• **DATASET SECTION**:
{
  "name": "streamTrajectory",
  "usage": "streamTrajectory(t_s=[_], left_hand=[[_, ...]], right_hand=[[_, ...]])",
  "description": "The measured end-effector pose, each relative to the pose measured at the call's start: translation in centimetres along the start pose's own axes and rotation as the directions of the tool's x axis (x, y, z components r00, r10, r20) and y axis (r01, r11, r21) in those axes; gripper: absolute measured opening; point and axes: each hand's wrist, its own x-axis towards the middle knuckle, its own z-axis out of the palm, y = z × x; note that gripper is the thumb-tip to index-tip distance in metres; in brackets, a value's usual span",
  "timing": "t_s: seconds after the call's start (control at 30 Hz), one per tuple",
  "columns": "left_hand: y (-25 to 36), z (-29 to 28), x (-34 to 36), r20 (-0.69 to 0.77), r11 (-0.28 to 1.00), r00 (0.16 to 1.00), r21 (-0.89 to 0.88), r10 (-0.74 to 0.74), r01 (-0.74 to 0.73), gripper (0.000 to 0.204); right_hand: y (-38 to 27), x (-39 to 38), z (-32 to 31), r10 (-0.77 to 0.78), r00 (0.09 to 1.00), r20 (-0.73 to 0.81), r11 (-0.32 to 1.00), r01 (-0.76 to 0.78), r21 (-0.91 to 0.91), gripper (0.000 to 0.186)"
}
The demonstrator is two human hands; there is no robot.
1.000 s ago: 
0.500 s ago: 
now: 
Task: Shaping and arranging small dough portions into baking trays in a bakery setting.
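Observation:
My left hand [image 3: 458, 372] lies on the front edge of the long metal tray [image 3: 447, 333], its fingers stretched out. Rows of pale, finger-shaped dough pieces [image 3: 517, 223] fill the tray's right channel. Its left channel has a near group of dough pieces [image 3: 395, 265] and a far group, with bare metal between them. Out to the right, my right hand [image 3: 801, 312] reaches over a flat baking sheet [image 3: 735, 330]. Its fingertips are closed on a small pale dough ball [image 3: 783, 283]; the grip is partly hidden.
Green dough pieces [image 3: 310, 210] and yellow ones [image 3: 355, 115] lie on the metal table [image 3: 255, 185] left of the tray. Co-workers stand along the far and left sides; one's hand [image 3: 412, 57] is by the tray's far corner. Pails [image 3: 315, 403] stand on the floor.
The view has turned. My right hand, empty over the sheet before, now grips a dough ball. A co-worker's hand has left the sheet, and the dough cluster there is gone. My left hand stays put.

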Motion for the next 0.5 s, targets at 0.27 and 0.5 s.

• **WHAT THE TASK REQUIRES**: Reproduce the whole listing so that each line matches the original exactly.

• **ANSWER TO THIS EXERCISE**:
{
  "name": "streamTrajectory",
  "usage": "streamTrajectory(t_s=[_], left_hand=[[_, ...]], right_hand=[[_, ...]])",
  "description": "The measured end-effector pose, each relative to the pose measured at the call's start: translation in centimetres along the start pose's own axes and rotation as the directions of the tool's x axis (x, y, z components r00, r10, r20) and y axis (r01, r11, r21) in those axes; gripper: absolute measured opening; point and axes: each hand's wrist, its own x-axis towards the middle knuckle, its own z-axis out of the palm, y = z × x; note that gripper is the thumb-tip to index-tip distance in metres; in brackets, a value's usual span",
  "timing": "t_s: seconds after the call's start (control at 30 Hz), one per tuple",
  "columns": "left_hand: y (-25 to 36), z (-29 to 28), x (-34 to 36), r20 (-0.69 to 0.77), r11 (-0.28 to 1.00), r00 (0.16 to 1.00), r21 (-0.89 to 0.88), r10 (-0.74 to 0.74), r01 (-0.74 to 0.73), gripper (0.000 to 0.204); right_hand: y (-38 to 27), x (-39 to 38), z (-32 to 31), r10 (-0.77 to 0.78), r00 (0.09 to 1.00), r20 (-0.73 to 0.81), r11 (-0.32 to 1.00), r01 (-0.76 to 0.78), r21 (-0.91 to 0.91), gripper (0.000 to 0.186)"
}
The demonstrator is two human hands; there is no robot.
1.000 s ago: 
0.500 s ago: 
now: 
Task: Shaping and arranging small dough portions into baking trays in a bakery setting.
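Observation:
My left hand [image 3: 458, 372] lies on the front edge of the long metal tray [image 3: 447, 333], its fingers stretched out. Rows of pale, finger-shaped dough pieces [image 3: 517, 223] fill the tray's right channel. Its left channel has a near group of dough pieces [image 3: 395, 265] and a far group, with bare metal between them. Out to the right, my right hand [image 3: 801, 312] reaches over a flat baking sheet [image 3: 735, 330]. Its fingertips are closed on a small pale dough ball [image 3: 783, 283]; the grip is partly hidden.
Green dough pieces [image 3: 310, 210] and yellow ones [image 3: 355, 115] lie on the metal table [image 3: 255, 185] left of the tray. Co-workers stand along the far and left sides; one's hand [image 3: 412, 57] is by the tray's far corner. Pails [image 3: 315, 403] stand on the floor.
The view has turned. My right hand, empty over the sheet before, now grips a dough ball. A co-worker's hand has left the sheet, and the dough cluster there is gone. My left hand stays put.
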
Motion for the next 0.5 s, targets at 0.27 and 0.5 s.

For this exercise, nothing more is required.